◆ WHAT IS BEING ASKED: Only lines containing "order" belong in the answer, each copied from the entries below.

◆ Stored data:
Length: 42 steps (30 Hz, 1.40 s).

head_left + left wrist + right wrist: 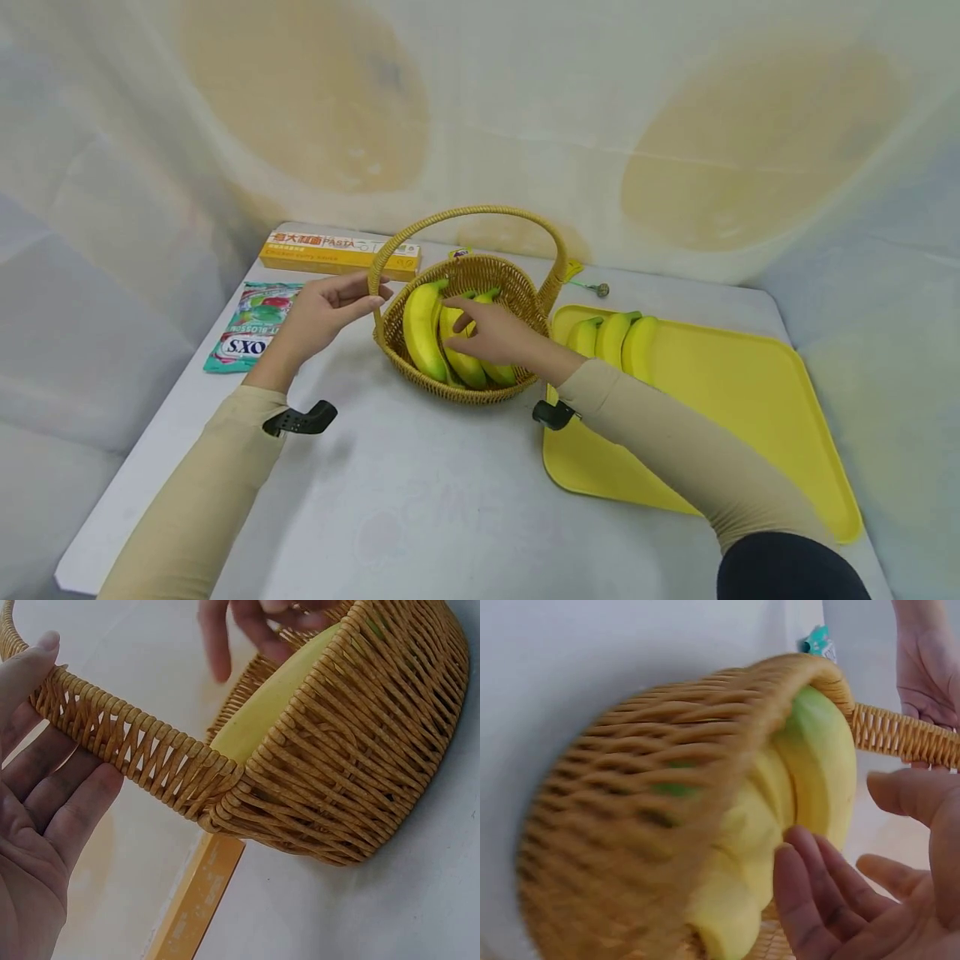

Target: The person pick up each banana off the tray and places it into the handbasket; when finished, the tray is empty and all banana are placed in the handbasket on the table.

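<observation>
A woven wicker basket (408,372) with a tall arched handle stands on the table. Several yellow bananas (422,333) lie inside it, their stem ends greenish. On the handle's left side, my left hand (321,312) holds it between thumb and fingers, as the left wrist view (45,795) also shows. My right hand (495,333) hovers over the bananas in the basket, fingers loosely bent and thumb apart. In the right wrist view its fingertips (799,862) are close to the bananas; whether they touch cannot be told. Nothing is gripped in that hand.
Right of the basket lies a yellow tray (720,400) bearing more bananas (615,339), partly hidden by my right arm. A pasta box (337,254) sits behind at left, a green candy bag (251,329) in front of it. A small stemmed item (600,289) lies behind the tray.
</observation>
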### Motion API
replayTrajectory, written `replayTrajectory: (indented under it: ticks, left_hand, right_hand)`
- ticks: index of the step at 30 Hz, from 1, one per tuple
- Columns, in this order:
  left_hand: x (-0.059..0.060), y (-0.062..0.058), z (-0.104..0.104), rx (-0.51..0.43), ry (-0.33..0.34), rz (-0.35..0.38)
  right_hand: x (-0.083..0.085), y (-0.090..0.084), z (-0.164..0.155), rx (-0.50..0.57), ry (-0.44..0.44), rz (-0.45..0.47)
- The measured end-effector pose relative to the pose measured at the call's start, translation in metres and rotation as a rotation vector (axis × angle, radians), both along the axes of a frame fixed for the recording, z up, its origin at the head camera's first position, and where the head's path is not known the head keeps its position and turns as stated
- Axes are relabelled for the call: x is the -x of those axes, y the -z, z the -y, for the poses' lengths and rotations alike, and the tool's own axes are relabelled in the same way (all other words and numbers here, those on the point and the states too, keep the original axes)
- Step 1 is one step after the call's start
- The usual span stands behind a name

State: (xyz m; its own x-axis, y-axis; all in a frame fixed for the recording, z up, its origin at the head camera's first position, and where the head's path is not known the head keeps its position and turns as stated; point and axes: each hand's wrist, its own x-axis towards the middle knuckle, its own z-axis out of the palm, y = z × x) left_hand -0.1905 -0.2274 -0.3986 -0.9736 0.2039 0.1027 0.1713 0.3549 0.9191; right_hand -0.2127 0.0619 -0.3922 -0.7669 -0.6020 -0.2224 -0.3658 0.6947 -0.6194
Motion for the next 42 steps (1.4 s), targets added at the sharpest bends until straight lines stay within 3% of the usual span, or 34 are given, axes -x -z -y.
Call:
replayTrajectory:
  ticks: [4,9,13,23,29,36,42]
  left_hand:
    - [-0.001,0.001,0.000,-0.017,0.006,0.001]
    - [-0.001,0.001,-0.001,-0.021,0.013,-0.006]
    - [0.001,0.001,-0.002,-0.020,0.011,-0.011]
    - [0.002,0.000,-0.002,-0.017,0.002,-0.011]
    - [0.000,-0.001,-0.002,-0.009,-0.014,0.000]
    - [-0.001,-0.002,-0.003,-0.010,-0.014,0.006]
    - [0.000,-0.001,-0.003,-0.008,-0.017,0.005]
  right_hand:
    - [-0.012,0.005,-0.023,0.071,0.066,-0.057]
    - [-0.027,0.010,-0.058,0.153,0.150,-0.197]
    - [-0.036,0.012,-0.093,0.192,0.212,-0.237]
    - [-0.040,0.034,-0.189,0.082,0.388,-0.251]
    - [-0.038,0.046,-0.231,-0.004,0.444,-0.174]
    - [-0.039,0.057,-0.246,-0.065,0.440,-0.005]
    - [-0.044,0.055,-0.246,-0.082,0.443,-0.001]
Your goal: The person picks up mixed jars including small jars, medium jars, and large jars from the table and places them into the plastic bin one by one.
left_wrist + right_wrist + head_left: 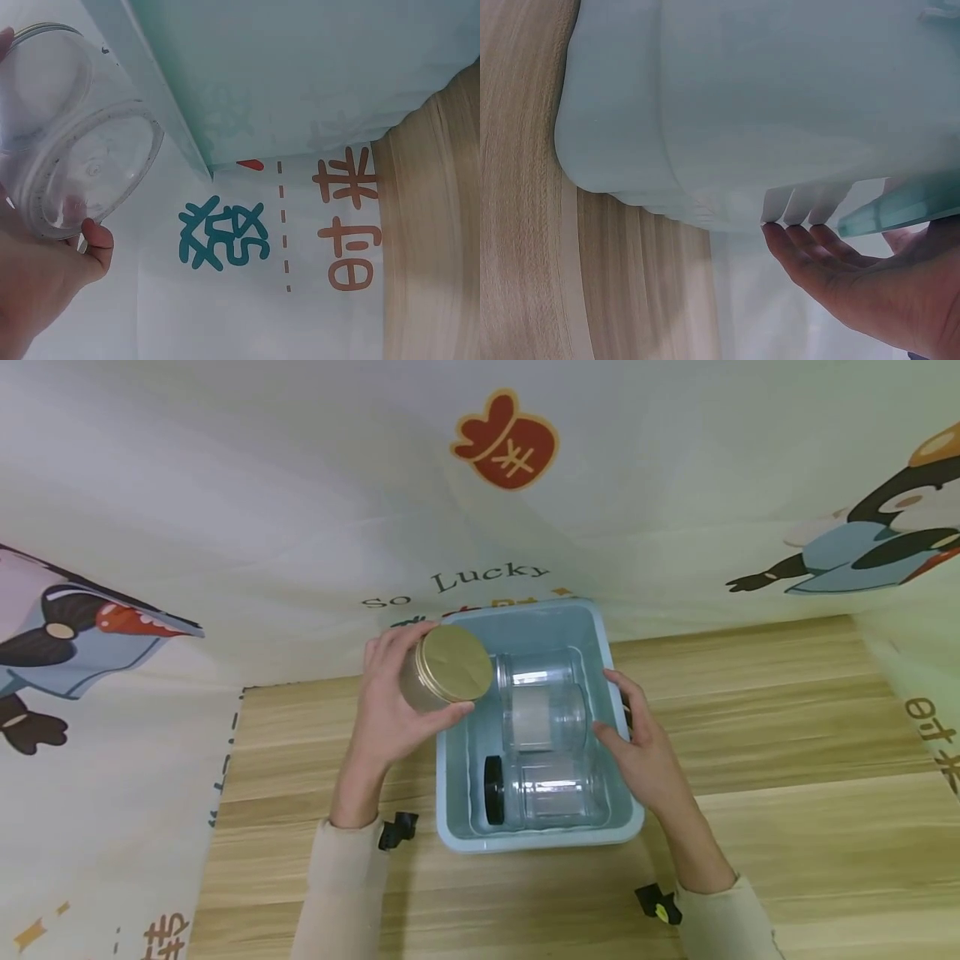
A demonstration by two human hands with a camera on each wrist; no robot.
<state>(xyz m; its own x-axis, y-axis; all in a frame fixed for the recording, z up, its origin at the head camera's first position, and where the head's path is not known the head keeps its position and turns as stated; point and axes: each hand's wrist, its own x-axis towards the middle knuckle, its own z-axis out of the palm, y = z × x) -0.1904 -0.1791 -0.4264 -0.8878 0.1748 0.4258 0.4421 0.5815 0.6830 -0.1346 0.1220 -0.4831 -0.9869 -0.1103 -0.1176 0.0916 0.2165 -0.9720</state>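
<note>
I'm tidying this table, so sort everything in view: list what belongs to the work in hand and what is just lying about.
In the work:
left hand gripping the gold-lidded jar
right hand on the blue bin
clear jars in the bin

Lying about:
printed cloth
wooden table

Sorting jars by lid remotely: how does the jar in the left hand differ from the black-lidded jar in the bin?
The gold-lidded jar is held by the left hand over the bin's left rim; the black-lidded jar lies on its side inside the bin. One lid is gold, the other black. Both have clear bodies.
</note>
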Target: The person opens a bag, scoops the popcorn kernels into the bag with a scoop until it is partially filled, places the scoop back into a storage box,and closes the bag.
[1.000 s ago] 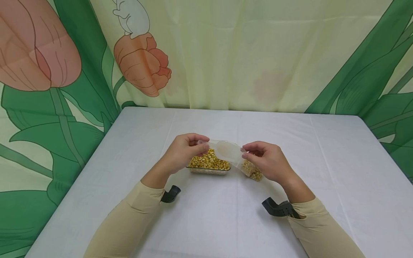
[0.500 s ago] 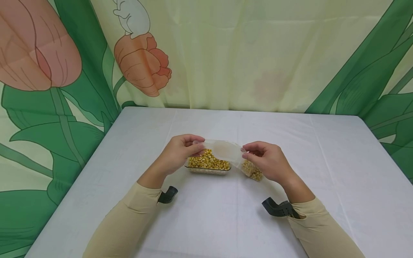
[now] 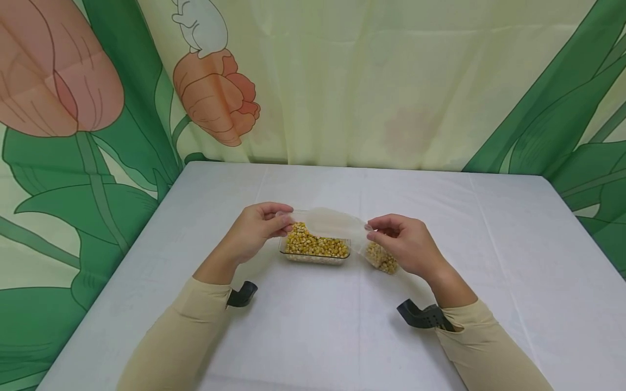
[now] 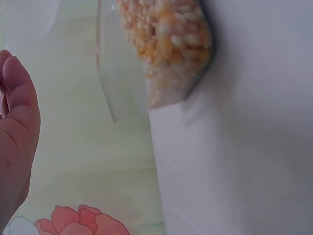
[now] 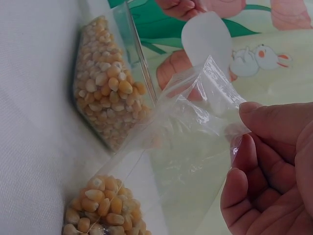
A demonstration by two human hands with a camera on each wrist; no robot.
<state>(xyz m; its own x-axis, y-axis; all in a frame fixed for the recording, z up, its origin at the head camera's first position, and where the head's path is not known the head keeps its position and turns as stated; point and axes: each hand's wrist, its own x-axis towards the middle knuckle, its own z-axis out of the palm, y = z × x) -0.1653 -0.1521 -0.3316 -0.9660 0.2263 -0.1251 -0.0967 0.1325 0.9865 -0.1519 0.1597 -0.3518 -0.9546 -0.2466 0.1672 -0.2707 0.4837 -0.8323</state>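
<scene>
My left hand (image 3: 254, 231) pinches the handle end of a translucent white spoon (image 3: 330, 221), its broad bowl pointing right. In the right wrist view the spoon's bowl (image 5: 208, 41) hangs beside the mouth of a clear plastic bag (image 5: 188, 147); whether its tip is inside I cannot tell. My right hand (image 3: 403, 241) pinches the bag's upper edge between thumb and fingers. Corn kernels (image 5: 105, 208) fill the bottom of the bag, which rests on the table. Below the spoon sits a clear rectangular container (image 3: 315, 260) heaped with yellow corn kernels (image 3: 318, 244).
A white cloth covers the table (image 3: 313, 326). Behind it hangs a curtain (image 3: 367, 81) printed with tulips and a rabbit. The container stands just left of the bag.
My left hand has drawn the spoon leftward, so its bowl now lies farther over the container. My right hand and the bag stay in place.
</scene>
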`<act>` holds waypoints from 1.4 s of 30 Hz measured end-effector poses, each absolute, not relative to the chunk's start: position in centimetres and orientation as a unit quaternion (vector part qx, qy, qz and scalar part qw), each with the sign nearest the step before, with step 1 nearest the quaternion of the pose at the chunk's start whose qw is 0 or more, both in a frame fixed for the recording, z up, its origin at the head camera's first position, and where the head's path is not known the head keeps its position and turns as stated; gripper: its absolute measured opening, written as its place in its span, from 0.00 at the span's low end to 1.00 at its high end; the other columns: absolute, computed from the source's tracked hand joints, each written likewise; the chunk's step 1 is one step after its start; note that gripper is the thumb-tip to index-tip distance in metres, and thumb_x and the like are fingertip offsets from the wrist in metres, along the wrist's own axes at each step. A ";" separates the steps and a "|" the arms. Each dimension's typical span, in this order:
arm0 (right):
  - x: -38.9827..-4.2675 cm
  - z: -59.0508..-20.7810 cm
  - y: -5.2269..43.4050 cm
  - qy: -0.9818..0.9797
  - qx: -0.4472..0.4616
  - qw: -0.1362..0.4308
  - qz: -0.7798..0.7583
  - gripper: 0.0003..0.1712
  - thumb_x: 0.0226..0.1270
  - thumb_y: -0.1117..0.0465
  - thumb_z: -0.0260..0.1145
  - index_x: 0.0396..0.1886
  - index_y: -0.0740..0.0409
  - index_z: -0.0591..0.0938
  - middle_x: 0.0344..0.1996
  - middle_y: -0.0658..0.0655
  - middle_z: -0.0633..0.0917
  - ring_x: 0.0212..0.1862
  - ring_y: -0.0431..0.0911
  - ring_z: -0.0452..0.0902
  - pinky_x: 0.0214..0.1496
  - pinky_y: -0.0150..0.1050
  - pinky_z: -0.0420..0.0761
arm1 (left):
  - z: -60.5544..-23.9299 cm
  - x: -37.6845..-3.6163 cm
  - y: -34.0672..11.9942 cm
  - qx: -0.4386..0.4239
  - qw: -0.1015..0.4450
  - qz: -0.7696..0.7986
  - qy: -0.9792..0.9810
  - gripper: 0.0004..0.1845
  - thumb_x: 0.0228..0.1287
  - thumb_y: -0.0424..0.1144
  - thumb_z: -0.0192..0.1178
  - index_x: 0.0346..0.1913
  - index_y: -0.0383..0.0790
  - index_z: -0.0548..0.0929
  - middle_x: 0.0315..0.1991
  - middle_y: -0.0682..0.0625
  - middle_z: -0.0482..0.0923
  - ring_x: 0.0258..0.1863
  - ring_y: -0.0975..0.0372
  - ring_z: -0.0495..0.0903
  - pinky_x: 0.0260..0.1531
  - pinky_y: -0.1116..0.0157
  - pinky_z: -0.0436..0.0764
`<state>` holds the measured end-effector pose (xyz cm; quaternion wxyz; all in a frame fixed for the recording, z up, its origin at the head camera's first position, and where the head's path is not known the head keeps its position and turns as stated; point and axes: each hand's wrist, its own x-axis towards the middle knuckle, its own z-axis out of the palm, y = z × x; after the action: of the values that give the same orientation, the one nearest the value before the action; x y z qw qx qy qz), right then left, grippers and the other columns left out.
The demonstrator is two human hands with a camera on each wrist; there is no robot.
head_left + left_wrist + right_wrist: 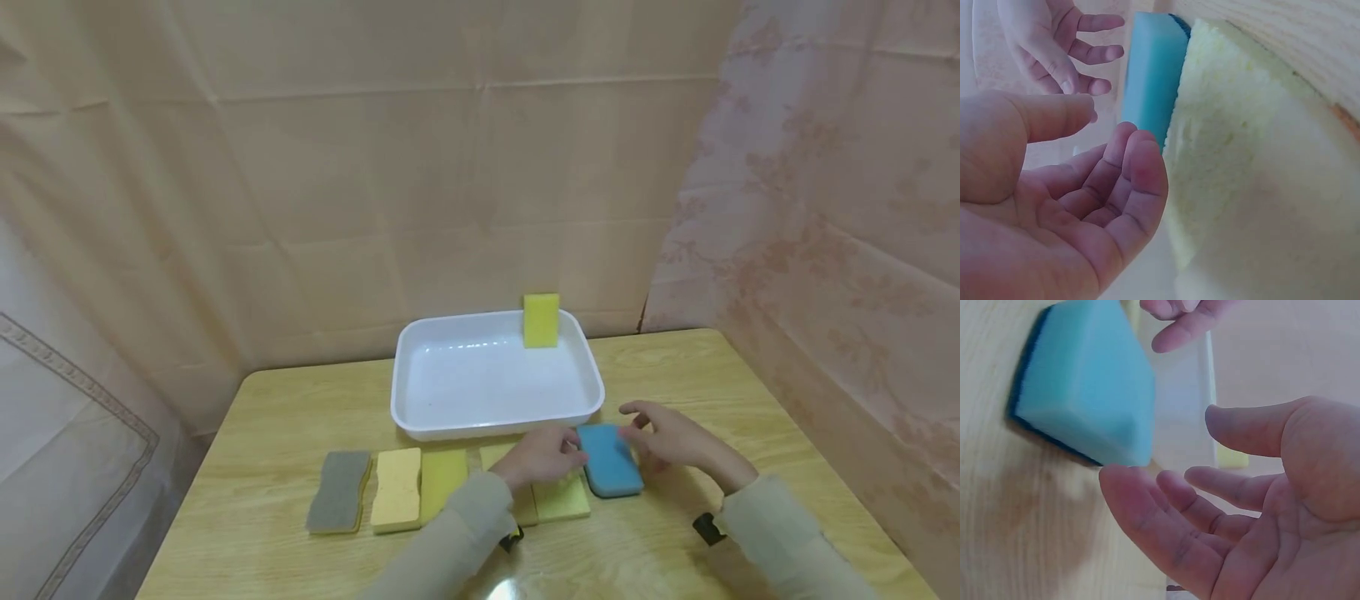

◆ TASK RESPONSE:
- Columns, in this order:
`<act>` holds waypoints from 1.4 s of 30 Hz measured end-effector poses, each absolute, not relative to the chunk's start: position in centimetres and orientation as a unit quaternion (vector part qx, qy, qz and scalar part qw), each with the sign nearest the step before, with step 1 nearest the quaternion of the pose at the chunk's start whose qw is 0 or more, both in a frame fixed for the recording, z up, its origin at the head camera's first position, and where the head's path is not known the head keeps its position and turns as stated; gripper: its absolute measured opening, written as its place in its span, from 0.00 at the span's low end to 1.00 at its high end; the other columns: absolute, computed from the source's tracked hand joints, each written likewise; the chunk's step 1 is one step after its start; note that gripper is the thumb-tip to index-tip distance in metres, and thumb_x and the like are fingertip offsets from the wrist in metres, along the wrist's own axes at each step. A ";" separates the steps and a "|" the arms. Each dimension's typical span, in this order:

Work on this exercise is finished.